Saturday, November 27, 2021

Susa, the winter royal residence of the Persian Empire

TRAVEL: Susa: a gateway to must-see destinations (Tehran Times).
TEHRAN – In southwest Iran is situated Susa, a captivating UNESCO-listed archaeological site occupying the whole southern flank of modern Shush. Originally similar in scale to the UNESCO-designated Persepolis, the city saw countless invasions and sackings during its history which spans almost 6000 years.

Furthermore, Susa was once the winter residence of Persian kings after having been captured by Cyrus the Great.

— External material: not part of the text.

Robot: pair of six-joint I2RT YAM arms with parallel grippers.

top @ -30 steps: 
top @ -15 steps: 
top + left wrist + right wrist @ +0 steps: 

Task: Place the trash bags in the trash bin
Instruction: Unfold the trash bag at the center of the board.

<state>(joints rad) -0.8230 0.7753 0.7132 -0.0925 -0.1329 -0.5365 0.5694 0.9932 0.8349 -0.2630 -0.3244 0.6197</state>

Susa became part of the Persian Empire under Cyrus II, the Great in 538 or 539 BC.

Various archaeological seasons in Susa have yielded ample relics including pottery, arms, ornamental objects, metalwork, bronze articles, as well as clay tablets. ...

HT Todd Bolen at the Bible Places Blog.

This article has good coverage of the history, biblical connections, and archaeology of Susa.

I was surprised to see how many PaleoJudaica posts there are on Susa. See here, here, here, here, here, here, here, and here.

While we are on Iranian archaeology, for more on the Persian ceremonial capital Persepolis, see here and many links. For more on the Median capital Ecbatana, which also served as the Persian summer royal residence and archive, see here.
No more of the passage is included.